DWI: Giant fines and jail time, but no need for an attorney.

Spring in the Missouri legislature always sees the introduction of bills designed to prevent drunk driving.

In addition to the Drunk Driver Victims memorial signs discussed in an earlier post, here are a couple more:

Senator Wes Shoemyer’s Senate Bill 861, attempts to close what some consider a “loophole” in the DWI laws. Currently, some DWI-related convictions do not count toward “enhanced” punishment for persons accused of subsequent alcohol offenses, unless the defendant is represented by counsel or has waived the right to an attorney in writing.

This bill simply snips away the requirement that the defendant must have been “represented by or waived the right to an attorney in writing.”

This is one of those bills that tries to crackdown on DWI offenders, but in the end may backfire by permitting the courts to get sloppy about the constitutional right to an attorney. This would result in overturned convictions and would foul up repeat offender charges.

A written waiver of an attorney is a simple method to protect defendant’s rights (and the prosecutor’s conviction record). A written waiver in the file usually ends any controversy. By doing away with this requirement, Senate Bill 861 will create more problems than it solves.

* * *

Senator Tom Dempsey’s Senate Bill 1053 doesn’t beat around the bush. In addition to jail, fines and license suspensions (click here for a complete list), this bill tacks on an additional–and mandatory–$1,000 fine on a first offense; $2,500 on any later offense.

I guess it follows that since poor people cannot possibly pay such fines, only rich folks will be able to afford DWI’s anymore!

As a practical matter, the courts will be helpless to deal with such mandatory fines, except to sentence everyone to jail and put them on probation with orders to pay the fine in 30 – 90 days. Then when half of them can’t pay, just throw them in jail.

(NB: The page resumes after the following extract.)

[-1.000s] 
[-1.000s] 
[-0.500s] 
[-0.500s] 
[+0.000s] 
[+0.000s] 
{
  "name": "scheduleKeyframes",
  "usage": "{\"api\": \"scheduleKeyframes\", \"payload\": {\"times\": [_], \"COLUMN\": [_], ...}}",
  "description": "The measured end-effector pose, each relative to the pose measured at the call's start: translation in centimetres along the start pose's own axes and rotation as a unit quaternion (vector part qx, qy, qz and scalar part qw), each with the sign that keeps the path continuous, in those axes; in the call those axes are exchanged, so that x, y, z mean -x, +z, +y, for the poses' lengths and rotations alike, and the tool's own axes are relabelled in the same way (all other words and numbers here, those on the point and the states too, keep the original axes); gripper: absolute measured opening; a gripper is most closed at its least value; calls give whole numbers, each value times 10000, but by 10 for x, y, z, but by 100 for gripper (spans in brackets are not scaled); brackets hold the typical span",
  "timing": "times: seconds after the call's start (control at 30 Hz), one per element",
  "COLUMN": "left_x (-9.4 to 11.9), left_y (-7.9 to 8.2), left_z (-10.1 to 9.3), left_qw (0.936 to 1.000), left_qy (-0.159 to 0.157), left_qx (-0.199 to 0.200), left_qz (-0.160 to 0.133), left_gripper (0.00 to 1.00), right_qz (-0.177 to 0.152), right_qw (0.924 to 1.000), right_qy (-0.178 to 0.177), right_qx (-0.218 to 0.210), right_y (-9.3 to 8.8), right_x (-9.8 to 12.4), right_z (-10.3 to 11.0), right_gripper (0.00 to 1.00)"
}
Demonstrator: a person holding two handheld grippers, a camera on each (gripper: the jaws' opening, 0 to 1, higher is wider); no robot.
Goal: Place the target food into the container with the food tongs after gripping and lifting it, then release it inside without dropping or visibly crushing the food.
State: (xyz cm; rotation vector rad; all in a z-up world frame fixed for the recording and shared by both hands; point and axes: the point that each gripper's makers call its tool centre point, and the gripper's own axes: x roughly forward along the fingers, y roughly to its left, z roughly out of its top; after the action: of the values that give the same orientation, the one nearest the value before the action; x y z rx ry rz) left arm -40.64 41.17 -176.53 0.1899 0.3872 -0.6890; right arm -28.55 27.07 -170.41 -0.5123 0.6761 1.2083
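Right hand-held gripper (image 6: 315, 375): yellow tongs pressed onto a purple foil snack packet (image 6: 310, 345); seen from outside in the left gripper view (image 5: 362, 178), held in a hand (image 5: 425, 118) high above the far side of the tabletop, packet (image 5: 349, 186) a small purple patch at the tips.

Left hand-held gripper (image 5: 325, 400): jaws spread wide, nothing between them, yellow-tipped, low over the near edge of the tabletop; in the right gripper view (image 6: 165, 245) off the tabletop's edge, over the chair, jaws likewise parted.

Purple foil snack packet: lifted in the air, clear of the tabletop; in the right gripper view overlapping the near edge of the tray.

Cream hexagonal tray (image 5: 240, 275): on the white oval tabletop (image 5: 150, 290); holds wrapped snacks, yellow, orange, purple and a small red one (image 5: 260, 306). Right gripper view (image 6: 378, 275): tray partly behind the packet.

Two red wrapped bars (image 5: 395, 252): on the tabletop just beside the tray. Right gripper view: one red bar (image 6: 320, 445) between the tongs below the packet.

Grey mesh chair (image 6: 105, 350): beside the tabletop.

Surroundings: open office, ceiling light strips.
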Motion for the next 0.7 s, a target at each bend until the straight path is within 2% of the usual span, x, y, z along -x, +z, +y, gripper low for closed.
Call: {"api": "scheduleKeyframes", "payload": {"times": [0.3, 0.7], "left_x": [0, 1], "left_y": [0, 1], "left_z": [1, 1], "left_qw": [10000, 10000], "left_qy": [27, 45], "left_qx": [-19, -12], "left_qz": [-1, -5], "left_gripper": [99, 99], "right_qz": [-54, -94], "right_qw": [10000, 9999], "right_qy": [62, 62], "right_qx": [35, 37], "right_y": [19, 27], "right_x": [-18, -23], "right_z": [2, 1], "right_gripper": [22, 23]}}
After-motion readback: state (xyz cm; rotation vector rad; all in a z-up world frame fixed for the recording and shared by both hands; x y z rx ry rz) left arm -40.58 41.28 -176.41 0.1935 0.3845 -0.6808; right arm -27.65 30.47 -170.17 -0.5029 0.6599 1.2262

Tasers to be outlawed in Missouri? Well, sort of.

We hear in the news nearly every week how the police have either misused a Taser on somebody or killed somebody with one. Read: Tasers: Safety measure or Electronic attitude adjustment?

There is a bill in the Missouri Senate which –at first glance–I wondered if it might address this problem. But it does not. Sen. Yvonne Wilson is sponsoring Senate Bill 813, which would make ownership, possession or discharge of a taser a felony.

This prohibition would not apply, however, to police and a handful of other persons in legal/security related professions.

For some reason, I don’t feel any better now.


And now this ironic note from our Straining at Gnats and Swallowing Camels Dept

  • In Missouri, you can carry a firearm openly. You can carry it concealed, if you get a permit. You can carry it at home or concealed in your car even without a permit.
  • Now with a knife, you can own and carry one, but not concealed. You can’t get a permit.
  • Finally–if this bill passes–you cannot even own a Taser, let alone use it, even to protect against an intruder in your own home..

Sigh

Getting tough on crime: Steal a wire, go to prison

Sen. Rob Mayer is sponsoring Missouri Senate Bills 1034 & 802, which contains provisions for regulation and recordkeeping about scrap metal.

Thieves beware, for the bill sets a new record for punishment WAY OUT OF PROPORTION to the crime.

As most people know, stealing is a crime.

Steal a small thing, it’s a misdemeanor.

Steal a BIG thing (worth at least $500), it’s a felony.

This bill, however, makes it felony to steal a wire. Or a pipe.

It won’t matter if it’s worth 3 cents. It’s a felony.

Can you imagine going to prison for up to four years for stealing a piece of wire or pipe.

It is bad policy to “get tough on crime” by declaring obviously unfair punishments for trivial offenses.

It’s pure deterence, and no justice, no balance.

It’s like kicking a kid out of school for drawing a picture of cowboys and Indians shooting at each other.